To do>
From the data below, set down exactly the lines between the one holding "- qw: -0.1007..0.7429" and the one holding "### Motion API", inclusive, and no others.

=== Materials provided ===

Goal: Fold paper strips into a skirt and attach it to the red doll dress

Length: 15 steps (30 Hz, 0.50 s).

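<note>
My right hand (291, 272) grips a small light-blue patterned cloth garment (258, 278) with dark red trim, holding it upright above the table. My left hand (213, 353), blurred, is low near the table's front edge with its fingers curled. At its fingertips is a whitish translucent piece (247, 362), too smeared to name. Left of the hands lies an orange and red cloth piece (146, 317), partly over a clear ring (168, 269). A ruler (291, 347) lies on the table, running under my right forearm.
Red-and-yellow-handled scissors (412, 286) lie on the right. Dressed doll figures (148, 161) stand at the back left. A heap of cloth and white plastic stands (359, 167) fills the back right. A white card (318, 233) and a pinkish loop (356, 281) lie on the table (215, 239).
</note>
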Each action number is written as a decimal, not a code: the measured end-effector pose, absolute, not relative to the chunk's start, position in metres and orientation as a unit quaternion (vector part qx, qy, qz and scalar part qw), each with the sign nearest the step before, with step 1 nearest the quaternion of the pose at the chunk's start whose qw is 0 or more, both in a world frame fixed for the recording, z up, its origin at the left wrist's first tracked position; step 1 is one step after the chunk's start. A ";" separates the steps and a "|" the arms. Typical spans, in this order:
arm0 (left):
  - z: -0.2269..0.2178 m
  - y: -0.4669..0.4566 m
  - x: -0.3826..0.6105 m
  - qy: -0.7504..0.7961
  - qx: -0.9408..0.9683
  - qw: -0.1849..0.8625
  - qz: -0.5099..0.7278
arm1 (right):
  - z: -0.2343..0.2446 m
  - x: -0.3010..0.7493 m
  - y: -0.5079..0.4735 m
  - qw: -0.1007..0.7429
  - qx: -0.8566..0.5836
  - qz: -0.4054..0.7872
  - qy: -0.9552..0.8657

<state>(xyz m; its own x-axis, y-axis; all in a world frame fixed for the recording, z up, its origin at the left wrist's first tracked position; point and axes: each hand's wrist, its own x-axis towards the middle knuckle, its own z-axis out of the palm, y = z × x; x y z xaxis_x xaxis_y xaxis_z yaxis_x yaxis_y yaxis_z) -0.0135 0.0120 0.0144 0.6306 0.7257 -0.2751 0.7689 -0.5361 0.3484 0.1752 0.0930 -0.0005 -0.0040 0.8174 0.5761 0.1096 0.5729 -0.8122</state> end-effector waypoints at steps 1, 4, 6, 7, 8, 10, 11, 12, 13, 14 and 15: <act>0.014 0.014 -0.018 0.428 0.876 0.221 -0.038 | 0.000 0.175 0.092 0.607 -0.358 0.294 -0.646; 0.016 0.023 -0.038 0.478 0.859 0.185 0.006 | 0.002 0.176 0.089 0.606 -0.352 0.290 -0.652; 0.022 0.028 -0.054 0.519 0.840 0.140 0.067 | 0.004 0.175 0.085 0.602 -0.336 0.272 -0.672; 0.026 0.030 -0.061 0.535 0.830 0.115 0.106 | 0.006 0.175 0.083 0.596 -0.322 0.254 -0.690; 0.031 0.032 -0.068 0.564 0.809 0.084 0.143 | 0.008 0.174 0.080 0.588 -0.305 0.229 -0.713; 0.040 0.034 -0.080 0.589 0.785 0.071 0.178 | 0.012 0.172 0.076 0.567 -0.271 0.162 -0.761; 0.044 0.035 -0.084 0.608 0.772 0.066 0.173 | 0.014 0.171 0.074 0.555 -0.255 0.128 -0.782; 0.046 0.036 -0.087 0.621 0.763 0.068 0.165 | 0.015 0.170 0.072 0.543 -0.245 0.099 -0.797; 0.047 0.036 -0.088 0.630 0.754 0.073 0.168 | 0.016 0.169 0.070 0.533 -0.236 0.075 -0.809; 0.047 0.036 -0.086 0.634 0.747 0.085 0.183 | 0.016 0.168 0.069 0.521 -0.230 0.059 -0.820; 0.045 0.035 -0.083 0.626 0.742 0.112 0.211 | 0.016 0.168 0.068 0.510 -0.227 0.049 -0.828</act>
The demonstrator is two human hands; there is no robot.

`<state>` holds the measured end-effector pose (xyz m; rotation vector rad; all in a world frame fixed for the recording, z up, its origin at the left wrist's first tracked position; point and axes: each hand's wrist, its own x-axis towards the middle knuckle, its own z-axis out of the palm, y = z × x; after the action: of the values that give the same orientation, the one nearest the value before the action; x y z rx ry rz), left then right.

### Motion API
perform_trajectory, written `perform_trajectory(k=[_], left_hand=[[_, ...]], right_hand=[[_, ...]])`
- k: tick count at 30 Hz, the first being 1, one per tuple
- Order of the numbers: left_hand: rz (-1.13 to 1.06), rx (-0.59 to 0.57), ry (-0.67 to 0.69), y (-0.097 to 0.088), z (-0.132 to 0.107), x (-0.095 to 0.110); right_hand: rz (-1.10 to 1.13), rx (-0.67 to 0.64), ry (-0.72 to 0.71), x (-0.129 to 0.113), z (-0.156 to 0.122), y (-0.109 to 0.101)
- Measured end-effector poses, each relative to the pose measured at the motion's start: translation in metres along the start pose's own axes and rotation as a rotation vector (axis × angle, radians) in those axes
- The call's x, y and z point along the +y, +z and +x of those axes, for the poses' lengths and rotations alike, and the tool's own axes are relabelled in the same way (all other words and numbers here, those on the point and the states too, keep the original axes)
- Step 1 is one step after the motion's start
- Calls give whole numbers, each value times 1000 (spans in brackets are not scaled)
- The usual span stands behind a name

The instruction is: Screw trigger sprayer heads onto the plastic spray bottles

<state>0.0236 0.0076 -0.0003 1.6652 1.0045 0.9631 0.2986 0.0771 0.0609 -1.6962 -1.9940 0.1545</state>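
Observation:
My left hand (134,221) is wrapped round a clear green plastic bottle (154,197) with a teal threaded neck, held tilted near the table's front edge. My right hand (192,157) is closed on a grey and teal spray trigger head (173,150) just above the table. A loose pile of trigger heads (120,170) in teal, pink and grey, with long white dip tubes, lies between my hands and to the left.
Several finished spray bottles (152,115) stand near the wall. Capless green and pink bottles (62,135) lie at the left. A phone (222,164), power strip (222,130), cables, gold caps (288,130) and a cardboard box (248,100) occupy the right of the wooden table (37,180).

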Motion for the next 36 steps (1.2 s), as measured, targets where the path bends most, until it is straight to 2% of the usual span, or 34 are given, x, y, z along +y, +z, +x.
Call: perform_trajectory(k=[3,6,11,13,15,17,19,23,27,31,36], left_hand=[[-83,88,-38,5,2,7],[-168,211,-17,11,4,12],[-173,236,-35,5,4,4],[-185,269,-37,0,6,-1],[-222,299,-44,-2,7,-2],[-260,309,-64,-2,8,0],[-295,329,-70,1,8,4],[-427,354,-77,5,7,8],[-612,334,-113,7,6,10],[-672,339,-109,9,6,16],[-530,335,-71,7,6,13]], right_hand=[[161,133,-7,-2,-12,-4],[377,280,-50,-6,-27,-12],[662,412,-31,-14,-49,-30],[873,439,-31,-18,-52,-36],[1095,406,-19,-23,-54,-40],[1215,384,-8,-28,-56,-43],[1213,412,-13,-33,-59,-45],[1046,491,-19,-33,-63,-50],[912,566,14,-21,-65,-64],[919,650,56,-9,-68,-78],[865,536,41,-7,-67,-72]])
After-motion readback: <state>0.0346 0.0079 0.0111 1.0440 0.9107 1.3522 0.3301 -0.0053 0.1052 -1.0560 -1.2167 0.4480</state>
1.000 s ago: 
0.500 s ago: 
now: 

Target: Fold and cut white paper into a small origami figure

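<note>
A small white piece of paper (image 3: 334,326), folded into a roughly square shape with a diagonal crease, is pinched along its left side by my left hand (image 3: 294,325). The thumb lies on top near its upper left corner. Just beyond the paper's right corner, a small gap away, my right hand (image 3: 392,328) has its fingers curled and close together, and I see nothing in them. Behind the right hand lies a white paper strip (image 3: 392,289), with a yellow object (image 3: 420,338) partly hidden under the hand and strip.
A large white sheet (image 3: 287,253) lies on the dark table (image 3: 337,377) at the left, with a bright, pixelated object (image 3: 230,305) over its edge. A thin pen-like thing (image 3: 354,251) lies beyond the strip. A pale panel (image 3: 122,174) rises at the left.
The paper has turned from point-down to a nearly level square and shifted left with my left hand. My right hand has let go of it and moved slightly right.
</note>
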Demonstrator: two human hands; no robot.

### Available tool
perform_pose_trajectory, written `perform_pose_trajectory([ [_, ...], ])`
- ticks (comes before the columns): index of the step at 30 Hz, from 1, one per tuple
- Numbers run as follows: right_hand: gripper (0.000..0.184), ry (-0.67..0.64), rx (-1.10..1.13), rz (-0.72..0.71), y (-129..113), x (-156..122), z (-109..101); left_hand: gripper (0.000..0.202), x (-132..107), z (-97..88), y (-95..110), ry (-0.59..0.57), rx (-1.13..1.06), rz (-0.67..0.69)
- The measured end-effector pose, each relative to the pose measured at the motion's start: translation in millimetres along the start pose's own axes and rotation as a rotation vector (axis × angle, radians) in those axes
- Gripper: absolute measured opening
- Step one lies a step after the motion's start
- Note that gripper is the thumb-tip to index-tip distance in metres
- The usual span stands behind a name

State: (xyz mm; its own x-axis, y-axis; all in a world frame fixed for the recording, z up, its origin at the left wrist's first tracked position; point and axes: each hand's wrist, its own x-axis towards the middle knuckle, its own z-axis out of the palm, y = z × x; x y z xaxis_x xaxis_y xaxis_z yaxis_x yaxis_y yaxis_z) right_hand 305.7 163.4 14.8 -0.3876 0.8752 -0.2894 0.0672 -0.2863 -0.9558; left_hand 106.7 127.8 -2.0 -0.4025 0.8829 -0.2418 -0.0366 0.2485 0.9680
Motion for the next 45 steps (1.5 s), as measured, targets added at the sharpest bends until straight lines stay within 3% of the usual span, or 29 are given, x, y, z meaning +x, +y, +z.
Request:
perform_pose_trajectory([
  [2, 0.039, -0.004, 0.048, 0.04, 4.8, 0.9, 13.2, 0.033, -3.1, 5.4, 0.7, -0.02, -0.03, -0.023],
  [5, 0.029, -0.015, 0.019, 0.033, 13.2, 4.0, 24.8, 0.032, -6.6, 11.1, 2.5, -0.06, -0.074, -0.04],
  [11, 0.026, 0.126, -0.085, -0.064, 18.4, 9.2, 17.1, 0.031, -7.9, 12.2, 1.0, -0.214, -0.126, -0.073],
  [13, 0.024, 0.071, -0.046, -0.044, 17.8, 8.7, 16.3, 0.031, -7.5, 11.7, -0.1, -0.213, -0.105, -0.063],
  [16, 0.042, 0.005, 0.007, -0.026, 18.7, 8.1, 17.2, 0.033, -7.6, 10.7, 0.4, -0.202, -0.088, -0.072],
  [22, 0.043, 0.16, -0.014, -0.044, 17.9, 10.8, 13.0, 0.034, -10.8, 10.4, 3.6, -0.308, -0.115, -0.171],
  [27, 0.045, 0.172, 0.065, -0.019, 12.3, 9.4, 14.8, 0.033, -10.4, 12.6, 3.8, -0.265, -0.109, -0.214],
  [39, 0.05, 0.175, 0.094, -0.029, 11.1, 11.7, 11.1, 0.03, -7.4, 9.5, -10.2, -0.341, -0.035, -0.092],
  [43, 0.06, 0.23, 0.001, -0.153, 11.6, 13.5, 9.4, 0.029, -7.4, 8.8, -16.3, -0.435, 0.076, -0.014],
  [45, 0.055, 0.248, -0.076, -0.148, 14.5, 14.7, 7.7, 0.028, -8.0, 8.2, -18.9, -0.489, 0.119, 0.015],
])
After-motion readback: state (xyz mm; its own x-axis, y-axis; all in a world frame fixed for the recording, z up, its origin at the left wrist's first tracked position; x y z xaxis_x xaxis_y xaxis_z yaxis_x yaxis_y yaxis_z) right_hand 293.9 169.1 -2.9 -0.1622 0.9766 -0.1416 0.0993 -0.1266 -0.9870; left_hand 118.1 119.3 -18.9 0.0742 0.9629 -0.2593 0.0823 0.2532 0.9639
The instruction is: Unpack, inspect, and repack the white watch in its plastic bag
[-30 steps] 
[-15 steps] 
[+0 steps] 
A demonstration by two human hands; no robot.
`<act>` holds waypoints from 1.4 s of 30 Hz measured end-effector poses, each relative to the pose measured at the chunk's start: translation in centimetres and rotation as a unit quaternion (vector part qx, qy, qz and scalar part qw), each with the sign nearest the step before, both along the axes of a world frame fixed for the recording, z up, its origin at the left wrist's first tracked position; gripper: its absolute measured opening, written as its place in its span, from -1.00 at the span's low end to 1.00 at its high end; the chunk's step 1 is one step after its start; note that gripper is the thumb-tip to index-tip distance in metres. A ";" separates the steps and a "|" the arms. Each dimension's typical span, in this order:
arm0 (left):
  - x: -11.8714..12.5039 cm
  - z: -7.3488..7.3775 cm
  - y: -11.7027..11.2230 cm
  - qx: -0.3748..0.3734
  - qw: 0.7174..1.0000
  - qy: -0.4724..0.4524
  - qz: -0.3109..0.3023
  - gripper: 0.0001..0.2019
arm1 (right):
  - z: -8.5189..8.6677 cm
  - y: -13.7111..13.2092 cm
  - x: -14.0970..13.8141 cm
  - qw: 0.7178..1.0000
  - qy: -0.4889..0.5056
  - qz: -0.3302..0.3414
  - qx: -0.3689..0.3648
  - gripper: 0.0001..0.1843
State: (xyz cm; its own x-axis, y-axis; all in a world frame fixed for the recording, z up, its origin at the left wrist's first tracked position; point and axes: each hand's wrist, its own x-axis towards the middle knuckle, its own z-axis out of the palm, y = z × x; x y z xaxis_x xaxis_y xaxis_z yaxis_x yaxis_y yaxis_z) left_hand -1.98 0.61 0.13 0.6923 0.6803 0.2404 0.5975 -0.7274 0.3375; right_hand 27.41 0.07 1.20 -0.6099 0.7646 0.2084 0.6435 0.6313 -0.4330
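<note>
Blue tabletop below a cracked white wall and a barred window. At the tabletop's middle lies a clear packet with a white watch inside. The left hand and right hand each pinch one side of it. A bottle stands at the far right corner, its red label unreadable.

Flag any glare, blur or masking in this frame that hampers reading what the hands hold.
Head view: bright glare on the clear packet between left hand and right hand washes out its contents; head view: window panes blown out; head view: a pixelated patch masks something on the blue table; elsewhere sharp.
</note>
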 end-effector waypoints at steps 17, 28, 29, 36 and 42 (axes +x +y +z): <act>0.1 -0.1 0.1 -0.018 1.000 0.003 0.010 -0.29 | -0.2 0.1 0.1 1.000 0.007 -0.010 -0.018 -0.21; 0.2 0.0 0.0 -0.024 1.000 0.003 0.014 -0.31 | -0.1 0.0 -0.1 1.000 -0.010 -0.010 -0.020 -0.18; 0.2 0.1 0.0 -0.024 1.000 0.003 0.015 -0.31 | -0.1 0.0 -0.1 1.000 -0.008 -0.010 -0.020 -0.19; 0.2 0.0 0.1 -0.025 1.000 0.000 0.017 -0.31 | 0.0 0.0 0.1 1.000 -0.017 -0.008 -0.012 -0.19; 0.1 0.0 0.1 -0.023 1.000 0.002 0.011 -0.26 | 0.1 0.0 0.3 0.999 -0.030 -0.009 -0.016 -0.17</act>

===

Output>
  - qw: -0.1007..0.7429
  - qx: -0.8566..0.5836
  - qz: -0.4054..0.7872
  - qy: -0.9552..0.8657

<state>(xyz m; its own x-axis, y-axis; all in a world frame fixed for the recording, z up, its origin at the left wrist's first tracked position; point and axes: each hand's wrist, its own x-axis towards the middle knuckle, its own z-axis out of the palm, y = z × x; x y z xaxis_x xaxis_y xaxis_z yaxis_x yaxis_y yaxis_z) -0.0135 0.0120 0.0144 0.6306 0.7257 -0.2751 0.7689 -0.5361 0.3484 0.1752 0.0930 -0.0005 -0.0040 0.8174 0.5761 0.1096 0.5729 -0.8122</state> end-effector waypoints at steps 1, 4, 6, 7, 8, 10, 11, 12, 13, 14 and 15: <act>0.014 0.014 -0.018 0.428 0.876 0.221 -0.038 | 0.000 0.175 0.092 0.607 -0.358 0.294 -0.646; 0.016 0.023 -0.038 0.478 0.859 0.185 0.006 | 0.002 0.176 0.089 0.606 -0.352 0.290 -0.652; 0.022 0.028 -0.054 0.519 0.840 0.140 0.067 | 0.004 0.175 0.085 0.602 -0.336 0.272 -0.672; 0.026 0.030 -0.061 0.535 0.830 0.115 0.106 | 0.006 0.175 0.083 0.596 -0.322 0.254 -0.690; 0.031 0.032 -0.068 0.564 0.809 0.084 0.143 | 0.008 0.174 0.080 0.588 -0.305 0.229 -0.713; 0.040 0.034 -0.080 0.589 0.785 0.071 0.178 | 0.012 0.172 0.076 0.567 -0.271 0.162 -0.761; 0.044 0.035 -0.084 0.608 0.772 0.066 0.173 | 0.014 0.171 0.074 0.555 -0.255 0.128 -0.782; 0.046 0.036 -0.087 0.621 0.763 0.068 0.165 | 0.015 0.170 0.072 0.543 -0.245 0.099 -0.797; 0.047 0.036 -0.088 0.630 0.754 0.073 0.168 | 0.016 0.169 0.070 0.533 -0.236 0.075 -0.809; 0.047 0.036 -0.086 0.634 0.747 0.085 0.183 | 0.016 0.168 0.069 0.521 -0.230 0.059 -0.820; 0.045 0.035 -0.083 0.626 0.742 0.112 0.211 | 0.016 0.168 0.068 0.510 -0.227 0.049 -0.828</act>
The demonstrator is two human hands; there is no robot.

`<state>` holds the measured end-effector pose (xyz m; rotation vector rad; all in a world frame fixed for the recording, z up, its origin at the left wrist's first tracked position; point and axes: each hand's wrist, its own x-axis towards the middle knuckle, its own z-axis out of the palm, y = z × x; after the action: of the values that give the same orientation, the one nearest the value before the action; x y z rx ry rz), left then right.

### Motion API

This answer is finished.